→ The task
Print the listing below word for word, but drop any pictures it contains.

→ Raw data
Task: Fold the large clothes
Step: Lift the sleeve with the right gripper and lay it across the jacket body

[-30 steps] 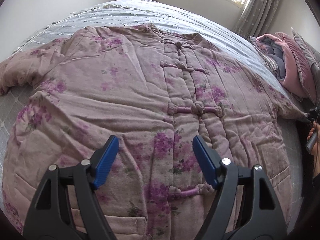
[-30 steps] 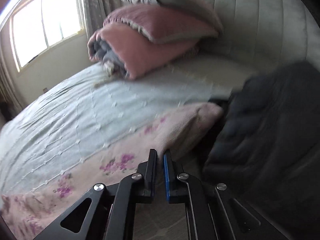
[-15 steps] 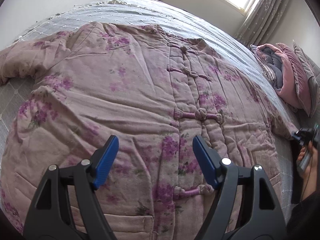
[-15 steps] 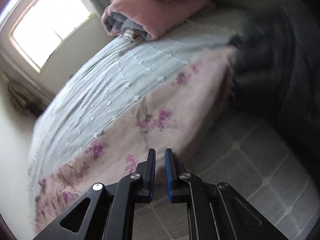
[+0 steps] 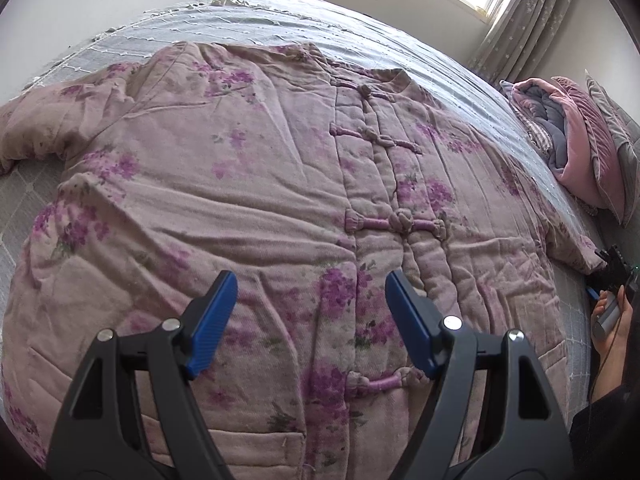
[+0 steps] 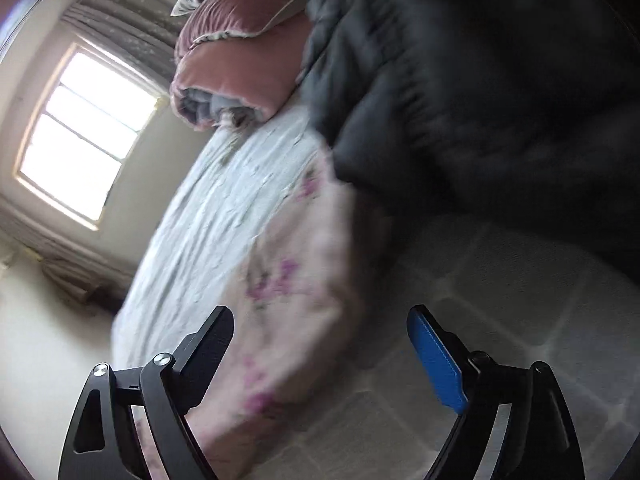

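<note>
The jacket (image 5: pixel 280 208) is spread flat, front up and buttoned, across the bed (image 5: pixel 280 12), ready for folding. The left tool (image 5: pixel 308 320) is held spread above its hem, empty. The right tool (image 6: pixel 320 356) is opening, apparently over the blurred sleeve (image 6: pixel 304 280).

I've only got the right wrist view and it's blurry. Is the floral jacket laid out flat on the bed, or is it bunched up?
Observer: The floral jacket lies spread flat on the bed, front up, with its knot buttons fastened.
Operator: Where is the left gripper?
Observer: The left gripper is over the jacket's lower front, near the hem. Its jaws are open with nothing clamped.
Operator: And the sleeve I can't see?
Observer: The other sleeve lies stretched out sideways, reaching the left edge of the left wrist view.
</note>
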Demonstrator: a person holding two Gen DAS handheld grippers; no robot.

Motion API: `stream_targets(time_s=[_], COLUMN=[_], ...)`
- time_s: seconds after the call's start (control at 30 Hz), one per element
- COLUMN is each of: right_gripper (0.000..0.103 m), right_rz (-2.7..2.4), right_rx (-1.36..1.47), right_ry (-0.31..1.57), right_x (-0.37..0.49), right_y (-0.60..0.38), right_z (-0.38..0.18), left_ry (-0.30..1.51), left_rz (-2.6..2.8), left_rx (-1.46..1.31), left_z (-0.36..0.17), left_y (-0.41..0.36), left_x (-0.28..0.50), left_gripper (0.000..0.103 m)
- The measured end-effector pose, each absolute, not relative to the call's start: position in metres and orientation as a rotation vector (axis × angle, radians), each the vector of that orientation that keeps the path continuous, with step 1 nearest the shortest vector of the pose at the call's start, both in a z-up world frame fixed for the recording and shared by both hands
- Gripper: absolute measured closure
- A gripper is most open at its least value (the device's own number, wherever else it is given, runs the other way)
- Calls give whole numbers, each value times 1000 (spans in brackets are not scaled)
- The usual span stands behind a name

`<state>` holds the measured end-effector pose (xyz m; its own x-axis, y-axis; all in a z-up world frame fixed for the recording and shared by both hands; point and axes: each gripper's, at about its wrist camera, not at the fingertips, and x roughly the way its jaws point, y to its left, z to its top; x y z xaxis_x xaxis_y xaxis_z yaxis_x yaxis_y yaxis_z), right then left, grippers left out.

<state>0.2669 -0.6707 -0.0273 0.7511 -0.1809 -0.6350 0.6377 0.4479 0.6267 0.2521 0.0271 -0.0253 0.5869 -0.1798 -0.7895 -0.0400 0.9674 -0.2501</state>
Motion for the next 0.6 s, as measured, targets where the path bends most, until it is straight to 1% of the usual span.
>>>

→ Exercise result
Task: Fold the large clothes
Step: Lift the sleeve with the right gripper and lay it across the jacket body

[-30 steps] 
[-30 steps] 
[-15 steps] 
[-15 steps] 
[+0 steps] 
[+0 steps] 

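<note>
The jacket (image 5: pixel 280 208) is spread flat, front up and buttoned, across the bed (image 5: pixel 280 12), ready for folding. The left tool (image 5: pixel 308 320) is held spread above its hem, empty. The right tool (image 6: pixel 320 356) is opening, apparently over the blurred sleeve (image 6: pixel 304 280).

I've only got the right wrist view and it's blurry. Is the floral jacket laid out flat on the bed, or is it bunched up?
Observer: The floral jacket lies spread flat on the bed, front up, with its knot buttons fastened.
Operator: Where is the left gripper?
Observer: The left gripper is over the jacket's lower front, near the hem. Its jaws are open with nothing clamped.
Operator: And the sleeve I can't see?
Observer: The other sleeve lies stretched out sideways, reaching the left edge of the left wrist view.
</note>
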Demonstrator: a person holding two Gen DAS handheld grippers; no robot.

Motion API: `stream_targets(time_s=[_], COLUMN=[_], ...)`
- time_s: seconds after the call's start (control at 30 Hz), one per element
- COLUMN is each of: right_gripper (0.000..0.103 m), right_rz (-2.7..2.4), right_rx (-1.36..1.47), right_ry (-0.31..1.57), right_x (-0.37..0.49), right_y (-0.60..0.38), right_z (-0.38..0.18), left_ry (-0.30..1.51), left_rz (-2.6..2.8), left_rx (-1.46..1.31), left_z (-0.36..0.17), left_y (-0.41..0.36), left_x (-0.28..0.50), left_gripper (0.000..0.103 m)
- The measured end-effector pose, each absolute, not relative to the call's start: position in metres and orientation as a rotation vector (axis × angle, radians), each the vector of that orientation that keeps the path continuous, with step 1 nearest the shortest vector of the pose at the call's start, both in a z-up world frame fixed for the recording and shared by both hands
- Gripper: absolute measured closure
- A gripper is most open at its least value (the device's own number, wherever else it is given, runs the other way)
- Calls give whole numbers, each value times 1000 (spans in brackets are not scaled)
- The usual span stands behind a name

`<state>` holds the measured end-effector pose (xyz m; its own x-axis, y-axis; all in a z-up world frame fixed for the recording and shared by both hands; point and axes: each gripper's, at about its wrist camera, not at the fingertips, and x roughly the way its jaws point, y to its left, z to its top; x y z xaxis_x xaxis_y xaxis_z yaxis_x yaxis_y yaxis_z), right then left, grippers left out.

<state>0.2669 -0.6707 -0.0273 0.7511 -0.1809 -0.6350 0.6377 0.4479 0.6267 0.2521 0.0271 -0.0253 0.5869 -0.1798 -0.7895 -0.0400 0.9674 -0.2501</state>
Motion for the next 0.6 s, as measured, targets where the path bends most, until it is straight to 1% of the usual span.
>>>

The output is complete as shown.